Un premier temps où l'on découvre une petite ville de Pennsylvanie vivant au rythme des fonderies industrielles et des aléas de la vie de sa petite communauté, en particulier une bande de potes dont trois vont voir le drapeau américain les envoyer au Vietnam. Ils boivent, chassent, vivent avec peu mais s'en accommodent et le mariage de l'un marquera la fin de ce temps innocent et insouciant. Cette première partie permet à Cimino de nous y intéresser puis attacher, on est d'abord spectateur de cette jeunesse puis il nous invite à nous joindre à eux, en particulier durant le mariage avec l'alcool coulant à flot.
Durant ces moments, la caméra de Cimino ne s'arrête jamais, elle est constamment en mouvement de manière à rendre vivante cette peinture sociétale, et c'est là l'une des grandes réussites de cette partie. Il nous fait peu à peu ressentir l'insouciance de cette bande, nous attache à la vie de chacun, les amours des uns, non dits des autres et cette méconnaissance logique de l'horreur qui les attend. Cette première partie prend son temps, c'est un tableau vivant et l'émotion vient peu à peu, on ressent déjà qu'une chose va se briser et que plus rien ne sera comme avant.
Puis vient la coupure, nette et violente, une ellipse nous envoyant dans l'enfer du Vietnam, et The Deer Hunter bascule dans l'horreur, visuelle, psychologique et physique. C'est le temps des traumatismes, d'une Guerre inutile et d'un basculement psychologique violent pour nos trois protagonistes. L'attachement provoqué dans la première partie rend celle-ci douloureuse. Cimino ne s'y attarde pas non plus, il n'y a pas besoin d'insister pour montrer ce qu'est l'horreur et nous faire comprendre, qu'en peu de temps, ce sont des vies qui basculent, ainsi qu'un pays.

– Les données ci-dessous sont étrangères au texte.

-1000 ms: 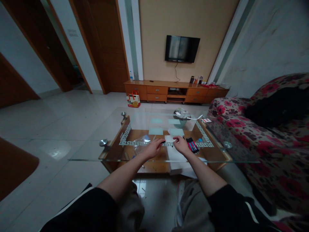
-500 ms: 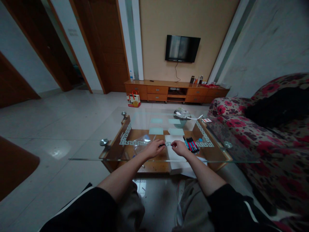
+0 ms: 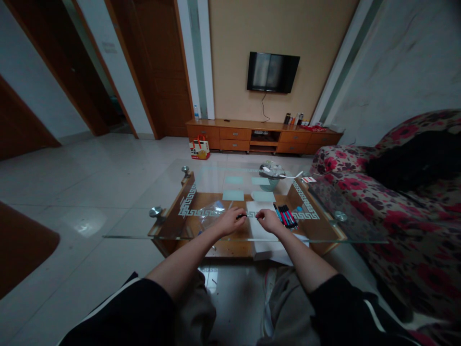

Le rythme est toujours bien géré, il sait prendre son temps pour que l'on s'imprègne de la violence que l'on voit, il sait capter toute l'essence de ces moments, autant ceux insouciants du début que violents du Vietnam. À partir de là, on assiste à des chemins qui se séparent, des retours qui ne se passent pas comme prévu, et qui ne se passent pas du tout même, et l'impossibilité de revenir à la vie d'avant. Durant le second acte, Cimino a la bonne idée de s'arrêter sur un seul personnage, celui que personne n'attendait en Pennsylvanie et qui n'avait rien à perdre. C'est lui qui va cristalliser ces vies brisées, alors qu'il ne va jamais retrouver ce qu'il cherchait, ni trouver ce qu'il convoitait.
La dernière partie est la plus ambiguë, la plus psychologique, celle montrant qu'un passé brisé ne peut pas se reformer, celle d'une ville qui a gardé ses habitudes et dans laquelle les protagonistes, pourtant si bien intégrés, ne peuvent même plus s'y retrouver vraiment, ou alors sans pouvoir totalement faire face à ceux qu'ils côtoyaient. Plus rien n'est comme avant et à travers cette petite ville, Cimino dresse un portrait troublant de l'Amérique où des petites phrases prononcées prenant une forte connotation historique, comme lorsqu'un habitant affirme que les USA ont bien gagné cette Guerre.
Cette dernière partie présente de nombreux moments émotionnellement forts, des scènes de vies où l'on ressent tout le poids du passé et de blessures qui ne guérissent pas, tant chez ceux partis à la Guerre que certains autres (le personnage de Linda, écrit, mis en scène et joué avec justesse). L'insouciance des camarades de De Niro est aussi saisissante, tant on voit le décalage entre lui et les autres. Pourtant, la violence physique ne s'arrête jamais vraiment et au détour d'une dernière promesse, l'horreur sanglante reprend le pas et tout juste on s'en remet que l'hymne américain, d'une rare tristesse, va retentir.
Après un premier et remarquable film renvoyant surtout à du Don Siegel (Thunderbolt and Lightfoot), Cimino met en scène avec The Deer Hunter le traumatisme du Vietnam, bien plus que la Guerre en elle-même, et les conséquences psychologiques sur ceux qui y sont envoyés. Le lyrisme cède à l'horreur qui, toujours présente en arrière-plan, cède à un retour amer et douloureux, il est ici dans le désenchantement et la construction de l'œuvre est remarquable, tandis que sa mise en scène nous fait ressentir toutes ces sensations, jusqu'à être poignant.
Cette fresque est autant sur l'Histoire des USA que sur trois jeunes gars de l'Amérique profonde, et tous ces sentiments, parfois et souvent contraires sont mêlés à des réflexions historiques et humaines. Les grands moments ne manquent pas, qu'ils soient spectaculaires ou mélancoliques, où une partie de chasse peut signifier bien plus que n'importe quel moment face à un ennemi désigné par un état et dont on ne connaît rien. Ces destins prennent aux tripes, ils sont ici magnifiés par d'immenses comédiens dont les noms s'effacent derrière les personnages et dont l'émotion se ressent autant dans les yeux que les paroles ou les actes.
En mettant en scène The Deer Hunter, Michael Cimino déconstruit les mythes américains et, en trois temps, mêle le destin de trois jeunes gars insouciants et innocents à une violence physique et psychologique insoutenable, proposant autant d'émotions différentes que de réflexions, avec une œuvre intense, faisant froid dans le dos et durablement marquante.